## Task to carry out
Reproduce the data below exactly. Skip the pictures.

## Provided data
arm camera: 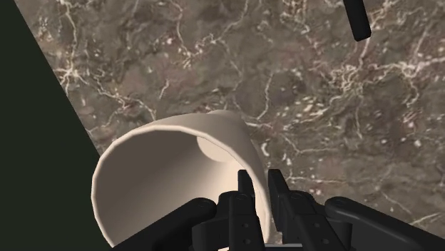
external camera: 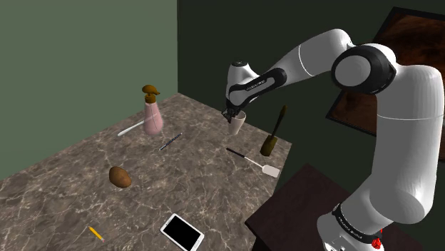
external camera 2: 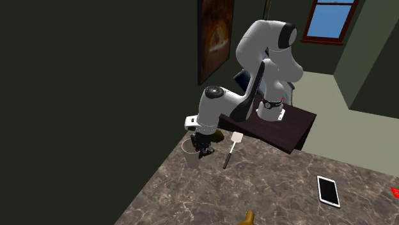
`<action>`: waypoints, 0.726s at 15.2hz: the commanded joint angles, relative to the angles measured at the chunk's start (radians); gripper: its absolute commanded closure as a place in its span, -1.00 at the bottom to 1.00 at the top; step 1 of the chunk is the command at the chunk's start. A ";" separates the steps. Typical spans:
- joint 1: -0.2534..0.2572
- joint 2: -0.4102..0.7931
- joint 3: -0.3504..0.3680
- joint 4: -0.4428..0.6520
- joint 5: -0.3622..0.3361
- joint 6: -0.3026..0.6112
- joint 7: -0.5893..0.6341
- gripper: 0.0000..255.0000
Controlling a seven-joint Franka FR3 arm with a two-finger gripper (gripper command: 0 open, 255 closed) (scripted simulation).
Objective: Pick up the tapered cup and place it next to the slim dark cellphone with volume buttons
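A cream tapered cup [external camera: 238, 125] stands near the back edge of the marble table [external camera: 200, 185], close to the dark wall. My black gripper [external camera: 232, 115] comes down on it from above and is shut on its rim. In the wrist view the cup [arm camera: 164, 175] has its wall clasped between the two fingertips [arm camera: 245, 187], one inside and one outside. From the second exterior view the cup [external camera 2: 190, 155] sits just left of the gripper [external camera 2: 203, 149]. The cellphone [external camera: 181, 232], dark screen with a white frame, lies flat near the front edge of the table; it is also the cellphone [external camera 2: 328, 190] at the right.
A pink spray bottle [external camera: 151, 114] with a brown top stands at the back left, with a white stick [external camera: 130, 129] and a dark pen [external camera: 171, 140] beside it. A spatula [external camera: 253, 162] and a brown brush [external camera: 271, 139] lie right of the cup. A potato [external camera: 120, 176] and a pencil [external camera: 95, 233] lie towards the front.
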 commanded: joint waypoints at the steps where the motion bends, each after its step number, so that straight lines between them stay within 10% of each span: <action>1: 0.000 0.002 0.000 0.000 0.000 0.000 0.000 1.00; 11: -0.004 -0.081 0.008 0.018 0.016 -0.099 -0.023 1.00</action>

## Your response
arm camera: 
external camera: 
external camera 2: 
`<action>`: waypoints, 0.726s at 15.2hz: the commanded joint angles, relative to the angles measured at the chunk's start (radians); gripper: its absolute commanded closure as a place in its span, -1.00 at the bottom to 1.00 at the top; step 1 of the chunk is the command at the chunk's start. A ";" separates the steps. Typical spans:
- joint 1: -0.2534..0.2572
- joint 2: -0.4102..0.7931
- joint 3: -0.3504..0.3680
- joint 4: -0.4428..0.6520
- joint 5: -0.3622..0.3361
- joint 6: -0.3026..0.6112
- joint 7: -0.5893..0.6341
- gripper: 0.0000..255.0000
Controlling a seven-joint Franka FR3 arm with a two-finger gripper (gripper command: 0 open, 255 closed) (scripted simulation).
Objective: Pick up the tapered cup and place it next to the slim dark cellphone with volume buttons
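A cream tapered cup [external camera: 238, 125] stands near the back edge of the marble table [external camera: 200, 185], close to the dark wall. My black gripper [external camera: 232, 115] comes down on it from above and is shut on its rim. In the wrist view the cup [arm camera: 164, 175] has its wall clasped between the two fingertips [arm camera: 245, 187], one inside and one outside. From the second exterior view the cup [external camera 2: 190, 155] sits just left of the gripper [external camera 2: 203, 149]. The cellphone [external camera: 181, 232], dark screen with a white frame, lies flat near the front edge of the table; it is also the cellphone [external camera 2: 328, 190] at the right.
A pink spray bottle [external camera: 151, 114] with a brown top stands at the back left, with a white stick [external camera: 130, 129] and a dark pen [external camera: 171, 140] beside it. A spatula [external camera: 253, 162] and a brown brush [external camera: 271, 139] lie right of the cup. A potato [external camera: 120, 176] and a pencil [external camera: 95, 233] lie towards the front.
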 commanded: joint waypoints at the steps where the motion bends, each after its step number, so that straight lines between them stay within 10% of each span: <action>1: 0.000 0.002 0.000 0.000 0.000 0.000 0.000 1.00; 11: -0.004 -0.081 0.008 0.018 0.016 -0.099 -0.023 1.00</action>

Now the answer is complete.